Однажды мы с Введенским сидели одни в профессорской и беседовали о философских вопросах. Коснувшись моего учения о непосредственном восприятии внешнего мира, Введенский сказал, что это мое учение есть своего рода «одержимость». Эту психологию моего мышления я отпарировал не менее жестоким объяснением кантианского субъективизма, проповедуемого Введенским. Зная, что Введенского считают больным табесом, и наблюдая ослабление у него мускульного чувства, выражавшееся между прочим в том, что он с трудом и большою осторожностью спускался с лестницы, я сказал: «А кантианское учение, будто мы в сознании имеем дело только со своими субъективными представлениями, свойственно паралитикам, которые утратили живое общение с внешним миром».
Моя резкость нисколько не ухудшила наших личных отношений. На заседаниях Философского Общества, когда я выступал с докладом или когда читались доклады обо мне, Введенский называл меня своим талантливым учеником; он говорил иногда, что я занимаю в русской философии место, равное положению Соловьева. Тем не менее звание профессора философии Петербургского университета было мною получено очень поздно, только уже во время войны в феврале 1916 г. Правда, до этого времени мною был получен ряд предложений кафедры из других городов, но все их мне приходилось отклонять вследствие обстоятельств моей семейной жизни.

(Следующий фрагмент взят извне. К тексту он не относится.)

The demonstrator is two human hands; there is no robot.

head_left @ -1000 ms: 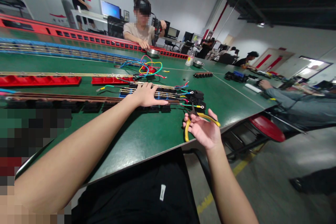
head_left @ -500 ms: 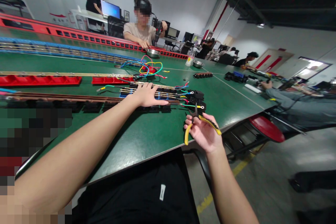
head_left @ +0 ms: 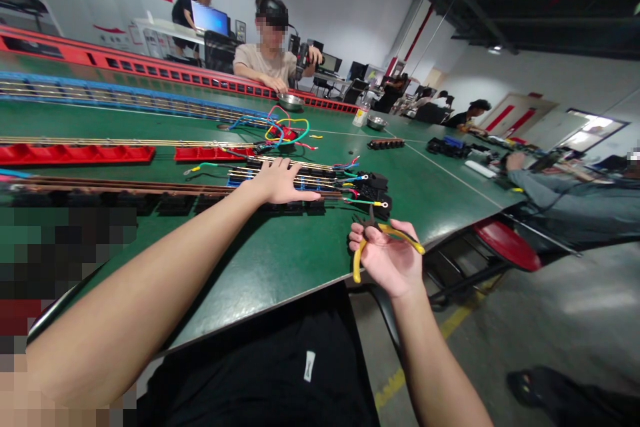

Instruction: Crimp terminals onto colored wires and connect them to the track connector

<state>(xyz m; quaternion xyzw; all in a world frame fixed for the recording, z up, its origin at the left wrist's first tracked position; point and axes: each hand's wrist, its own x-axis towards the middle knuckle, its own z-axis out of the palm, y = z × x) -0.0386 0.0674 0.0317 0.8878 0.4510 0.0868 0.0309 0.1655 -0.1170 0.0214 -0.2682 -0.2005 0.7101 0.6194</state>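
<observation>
My left hand (head_left: 281,181) lies with fingers spread across long rail strips, pressing on the brown rails (head_left: 140,187) and a short blue section (head_left: 317,180). Yellow-handled pliers (head_left: 370,220) are held in my right hand (head_left: 395,260), palm up, their handles spread and jaws apart. The pliers' tips point toward a green wire (head_left: 363,202) that ends in a ring terminal (head_left: 385,204), a little way off. Beside it, other short coloured wires with terminals come out near black end blocks (head_left: 375,180).
Red trays (head_left: 75,152) and a long blue rail (head_left: 125,99) lie farther back on the green table (head_left: 280,267). A coil of wires (head_left: 287,130), a bottle (head_left: 361,113) and metal bowls (head_left: 376,123) stand beyond. Across the table a person holds a power drill (head_left: 303,61).
My right hand and the pliers have moved slightly down, away from the ring terminal. My left hand has stayed in place.
</observation>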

Моя жена была помощницею своей матери в ведении дел гимназии.
Ввиду семейных традиций и возрастающего значения гимназии бросить это дело было нельзя и потому наша семья не могла переехать из Петербурга. Еще до защиты магистерской диссертации Введенский предлагал мне устроить меня на кафедру в Варшавском университете, однако я отказался не только в силу семейных условий, а также и потому, что считал положение лица с полупольским происхождением, но решительно русским национальным сознанием особенно трудным в варшавском обществе.